→ **WORK TO COMPLETE**:
A verbatim transcript of the data that follows, free of images, is the expected result.
··········
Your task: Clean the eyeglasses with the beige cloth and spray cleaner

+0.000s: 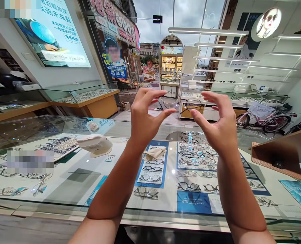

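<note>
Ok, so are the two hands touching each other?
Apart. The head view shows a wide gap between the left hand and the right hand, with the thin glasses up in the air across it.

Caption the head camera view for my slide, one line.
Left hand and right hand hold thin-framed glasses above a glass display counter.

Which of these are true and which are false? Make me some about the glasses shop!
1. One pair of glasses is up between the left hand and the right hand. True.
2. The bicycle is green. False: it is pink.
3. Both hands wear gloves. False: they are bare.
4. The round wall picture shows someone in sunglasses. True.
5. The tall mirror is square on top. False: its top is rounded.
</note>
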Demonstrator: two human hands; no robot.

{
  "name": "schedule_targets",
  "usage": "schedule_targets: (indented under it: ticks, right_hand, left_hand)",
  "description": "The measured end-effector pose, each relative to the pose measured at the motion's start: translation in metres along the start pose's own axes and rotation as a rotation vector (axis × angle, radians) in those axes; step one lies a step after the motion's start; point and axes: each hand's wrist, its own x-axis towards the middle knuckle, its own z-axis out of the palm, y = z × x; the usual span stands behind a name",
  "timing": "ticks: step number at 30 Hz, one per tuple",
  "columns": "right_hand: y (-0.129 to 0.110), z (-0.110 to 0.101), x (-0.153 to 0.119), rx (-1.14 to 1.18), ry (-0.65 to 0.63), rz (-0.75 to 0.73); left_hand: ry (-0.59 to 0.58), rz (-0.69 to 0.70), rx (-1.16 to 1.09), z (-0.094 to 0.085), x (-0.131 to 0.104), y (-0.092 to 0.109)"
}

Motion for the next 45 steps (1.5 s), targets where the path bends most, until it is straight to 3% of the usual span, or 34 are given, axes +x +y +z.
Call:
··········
→ **RESPONSE AREA**:
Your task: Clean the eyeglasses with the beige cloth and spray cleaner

+0.000s: 

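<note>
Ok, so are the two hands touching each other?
Apart. The head view shows a wide gap between the left hand and the right hand, with the thin glasses up in the air across it.

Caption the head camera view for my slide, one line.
Left hand and right hand hold thin-framed glasses above a glass display counter.

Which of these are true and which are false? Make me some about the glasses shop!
1. One pair of glasses is up between the left hand and the right hand. True.
2. The bicycle is green. False: it is pink.
3. Both hands wear gloves. False: they are bare.
4. The round wall picture shows someone in sunglasses. True.
5. The tall mirror is square on top. False: its top is rounded.
</note>
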Demonstrator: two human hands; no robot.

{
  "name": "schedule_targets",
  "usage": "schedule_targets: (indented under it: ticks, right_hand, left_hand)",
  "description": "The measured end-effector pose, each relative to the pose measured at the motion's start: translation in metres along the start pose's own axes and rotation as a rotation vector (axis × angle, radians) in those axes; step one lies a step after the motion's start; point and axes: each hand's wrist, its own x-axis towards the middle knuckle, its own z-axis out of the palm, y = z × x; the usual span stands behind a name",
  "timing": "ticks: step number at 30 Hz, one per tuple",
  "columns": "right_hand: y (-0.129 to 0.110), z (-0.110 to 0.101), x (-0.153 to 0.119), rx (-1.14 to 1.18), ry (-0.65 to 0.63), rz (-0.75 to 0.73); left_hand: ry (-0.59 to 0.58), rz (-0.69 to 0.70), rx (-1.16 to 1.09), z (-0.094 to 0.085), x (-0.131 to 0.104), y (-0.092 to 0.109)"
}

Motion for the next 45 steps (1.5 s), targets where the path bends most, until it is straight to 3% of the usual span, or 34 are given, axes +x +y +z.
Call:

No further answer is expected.